I wanted to re-introduce myself. I joined this forum in May of 2005, when we took in a day old kitten to bottle raise. She was our first cat and we had no idea what we were doing, but somehow we figured it out as we went along. :lol: 

I came back to the forum in October of 2006 looking for ideas as to why my little cat (Panda) was so sick. Three vets were stumped, she wouldn't eat or drink, etc. She fought until the end, but on October 11, 2006, we euthanized her. I have never been so crushed in my entire life and I still think about her on a daily basis.

It may sound silly, but I was unable to come back to this forum until now because it was simply too painful to think of what Panda went through. We never did get an answer to what was ailing her, though our best guess is FIP. I still struggle every day regarding if I made the right decision, but with three other kitties in the house, this forum is too good of a resource to pass up. 

So to make a long story shorter, the house now consists of two dogs (Lexi and Lilly), three cats (Oliver, Mike, and Bonobos), and two horses (Shah and Stormy). I look forward to learning and sharing here once again. :wink:


----------



## BoscosMum (Apr 29, 2004)

Well....it is great to have you back!


----------



## marie73 (Jul 12, 2006)

I'm looking forward to pictures! (hint, hint)  

Welcome back!


----------



## DesnBaby (Apr 18, 2004)

back!  So sorry about your baby  I hope you'll post some pictures for us.


----------



## fuzzyfeathers (Dec 9, 2007)

welcome back


----------



## kitkat (Sep 22, 2003)

I'm sorry to hear about Panda, I'm sure you did what was best for her.
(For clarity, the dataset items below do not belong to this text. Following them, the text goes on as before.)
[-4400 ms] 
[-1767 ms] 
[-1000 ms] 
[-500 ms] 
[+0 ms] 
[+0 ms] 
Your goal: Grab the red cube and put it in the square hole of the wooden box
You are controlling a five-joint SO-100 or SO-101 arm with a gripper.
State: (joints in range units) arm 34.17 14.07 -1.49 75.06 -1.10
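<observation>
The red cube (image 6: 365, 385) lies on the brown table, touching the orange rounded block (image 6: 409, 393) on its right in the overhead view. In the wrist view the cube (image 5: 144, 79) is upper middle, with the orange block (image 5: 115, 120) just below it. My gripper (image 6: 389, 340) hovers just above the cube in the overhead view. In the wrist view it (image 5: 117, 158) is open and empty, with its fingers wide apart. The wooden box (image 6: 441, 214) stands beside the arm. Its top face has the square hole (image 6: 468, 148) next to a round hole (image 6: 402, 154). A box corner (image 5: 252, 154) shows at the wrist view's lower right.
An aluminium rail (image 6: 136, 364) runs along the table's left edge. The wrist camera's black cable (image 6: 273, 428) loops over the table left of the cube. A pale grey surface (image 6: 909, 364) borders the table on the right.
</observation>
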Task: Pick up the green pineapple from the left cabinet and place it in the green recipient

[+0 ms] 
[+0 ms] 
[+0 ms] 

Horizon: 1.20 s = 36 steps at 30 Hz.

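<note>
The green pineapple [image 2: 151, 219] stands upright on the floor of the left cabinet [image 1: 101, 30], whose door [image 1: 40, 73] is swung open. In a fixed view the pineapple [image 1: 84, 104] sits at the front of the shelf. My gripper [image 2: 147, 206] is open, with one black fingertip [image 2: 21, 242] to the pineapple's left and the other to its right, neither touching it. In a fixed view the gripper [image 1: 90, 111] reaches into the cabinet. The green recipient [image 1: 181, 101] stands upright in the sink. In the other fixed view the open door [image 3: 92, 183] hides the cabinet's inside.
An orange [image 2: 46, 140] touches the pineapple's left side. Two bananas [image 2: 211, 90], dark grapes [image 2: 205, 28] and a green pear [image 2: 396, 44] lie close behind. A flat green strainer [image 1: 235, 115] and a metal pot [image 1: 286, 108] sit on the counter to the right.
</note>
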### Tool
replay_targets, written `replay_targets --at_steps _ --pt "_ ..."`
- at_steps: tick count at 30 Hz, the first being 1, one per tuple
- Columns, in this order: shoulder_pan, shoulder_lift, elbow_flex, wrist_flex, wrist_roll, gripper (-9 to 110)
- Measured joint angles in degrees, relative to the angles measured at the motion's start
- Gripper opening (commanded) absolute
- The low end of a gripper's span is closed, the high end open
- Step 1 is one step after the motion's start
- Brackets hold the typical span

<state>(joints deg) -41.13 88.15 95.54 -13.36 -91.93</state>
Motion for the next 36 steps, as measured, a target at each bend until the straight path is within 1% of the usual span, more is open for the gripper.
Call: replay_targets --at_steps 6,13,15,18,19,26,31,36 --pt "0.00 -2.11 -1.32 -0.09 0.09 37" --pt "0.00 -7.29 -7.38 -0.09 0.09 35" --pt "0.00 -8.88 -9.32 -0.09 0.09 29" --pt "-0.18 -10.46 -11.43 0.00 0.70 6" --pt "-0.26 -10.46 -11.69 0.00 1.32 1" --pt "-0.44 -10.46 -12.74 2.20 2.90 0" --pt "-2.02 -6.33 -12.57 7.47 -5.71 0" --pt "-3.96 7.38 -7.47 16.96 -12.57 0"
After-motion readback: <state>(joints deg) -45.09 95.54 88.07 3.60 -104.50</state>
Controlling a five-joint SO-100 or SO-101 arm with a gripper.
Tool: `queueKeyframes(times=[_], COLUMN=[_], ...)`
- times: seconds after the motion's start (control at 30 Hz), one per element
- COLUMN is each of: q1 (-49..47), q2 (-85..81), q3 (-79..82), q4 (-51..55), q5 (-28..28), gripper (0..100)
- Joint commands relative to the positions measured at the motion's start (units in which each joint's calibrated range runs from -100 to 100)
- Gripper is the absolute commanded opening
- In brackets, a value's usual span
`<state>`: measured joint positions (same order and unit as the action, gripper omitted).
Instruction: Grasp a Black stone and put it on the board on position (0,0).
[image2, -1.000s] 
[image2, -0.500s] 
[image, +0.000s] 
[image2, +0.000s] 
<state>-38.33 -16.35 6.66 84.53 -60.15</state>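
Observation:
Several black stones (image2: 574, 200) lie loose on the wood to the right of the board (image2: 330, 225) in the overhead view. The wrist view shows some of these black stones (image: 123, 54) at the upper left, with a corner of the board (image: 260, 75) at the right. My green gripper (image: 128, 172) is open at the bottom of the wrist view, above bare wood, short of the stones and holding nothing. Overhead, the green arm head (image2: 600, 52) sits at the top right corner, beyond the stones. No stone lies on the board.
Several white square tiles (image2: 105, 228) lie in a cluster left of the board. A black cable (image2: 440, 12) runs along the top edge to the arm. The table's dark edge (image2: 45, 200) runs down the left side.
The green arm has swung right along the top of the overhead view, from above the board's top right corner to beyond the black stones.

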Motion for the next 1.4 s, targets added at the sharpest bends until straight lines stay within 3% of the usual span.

You can post a tribute to her in the Rainbow Bridge section too. Anyways welcome back & stick around :lol:


----------



## dmcwlvssr (Apr 24, 2005)

Welcome to you and the gang! RIP sweet kitty


----------



## Heather102180 (Nov 19, 2003)

Welcome back!


----------



## Megan1216 (Nov 28, 2004)

WELCOME BACK!  So sorry you lost Panda.  *HUGS*


----------



## Jeanie (Jun 18, 2003)

Hello, again, and welcome!


----------